The BBC described the picturesque journey beside the lake and through the tunnel as "Canada's greatest hidden rail trip".

Service farther west to D'Arcy was advertised as available by advance appointment; however, since at least 2024, service to D'Arcy is not available.

==Shalalth Tunnel==
The tunnel lies immediately west of Shalalth.
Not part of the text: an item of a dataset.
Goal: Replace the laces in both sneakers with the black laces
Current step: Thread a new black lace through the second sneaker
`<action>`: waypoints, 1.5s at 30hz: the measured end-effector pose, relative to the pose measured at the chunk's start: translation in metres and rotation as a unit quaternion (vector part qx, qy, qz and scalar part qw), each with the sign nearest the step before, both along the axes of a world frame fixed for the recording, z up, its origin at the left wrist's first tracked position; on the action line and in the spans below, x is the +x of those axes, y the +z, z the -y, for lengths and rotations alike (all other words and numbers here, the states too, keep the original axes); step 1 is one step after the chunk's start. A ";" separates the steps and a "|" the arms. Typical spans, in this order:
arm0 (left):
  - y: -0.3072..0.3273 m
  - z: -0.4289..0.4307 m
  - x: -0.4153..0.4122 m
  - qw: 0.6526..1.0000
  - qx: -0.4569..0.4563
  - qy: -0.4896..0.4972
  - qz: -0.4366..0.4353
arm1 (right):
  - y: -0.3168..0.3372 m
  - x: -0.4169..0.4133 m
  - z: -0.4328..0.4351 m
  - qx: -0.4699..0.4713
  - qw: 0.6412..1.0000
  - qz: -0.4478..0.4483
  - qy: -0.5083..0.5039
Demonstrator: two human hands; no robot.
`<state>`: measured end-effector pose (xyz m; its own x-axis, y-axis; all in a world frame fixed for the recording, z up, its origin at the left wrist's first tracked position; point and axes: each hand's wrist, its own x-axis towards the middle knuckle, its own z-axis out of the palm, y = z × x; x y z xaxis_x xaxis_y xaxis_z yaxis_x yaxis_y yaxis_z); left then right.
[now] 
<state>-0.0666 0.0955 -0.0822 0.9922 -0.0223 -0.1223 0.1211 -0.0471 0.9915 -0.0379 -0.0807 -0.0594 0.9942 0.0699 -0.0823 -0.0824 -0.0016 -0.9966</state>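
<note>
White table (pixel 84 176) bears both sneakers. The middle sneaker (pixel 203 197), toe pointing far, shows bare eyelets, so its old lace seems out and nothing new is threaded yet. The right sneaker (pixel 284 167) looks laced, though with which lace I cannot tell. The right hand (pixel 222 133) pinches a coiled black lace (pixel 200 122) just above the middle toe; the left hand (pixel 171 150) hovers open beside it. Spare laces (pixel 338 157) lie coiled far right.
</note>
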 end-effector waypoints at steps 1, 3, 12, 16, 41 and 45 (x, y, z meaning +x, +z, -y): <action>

The initial 427 ft tunnel was timber lined and opened in 1915. The second 1060 ft tunnel, built in 1957, resulted from a line relocation to accommodate the hydro building construction. The third 3940 ft tunnel was opened in 1989.

==Operation==
The vehicle is a modified IC Bus CE-Series, using the pre-existing railway between Lillooet and Seton Portage. Service runs 7 days a week, with a modified school schedule. The journey takes approximately an hour and 40 minutes to complete one way.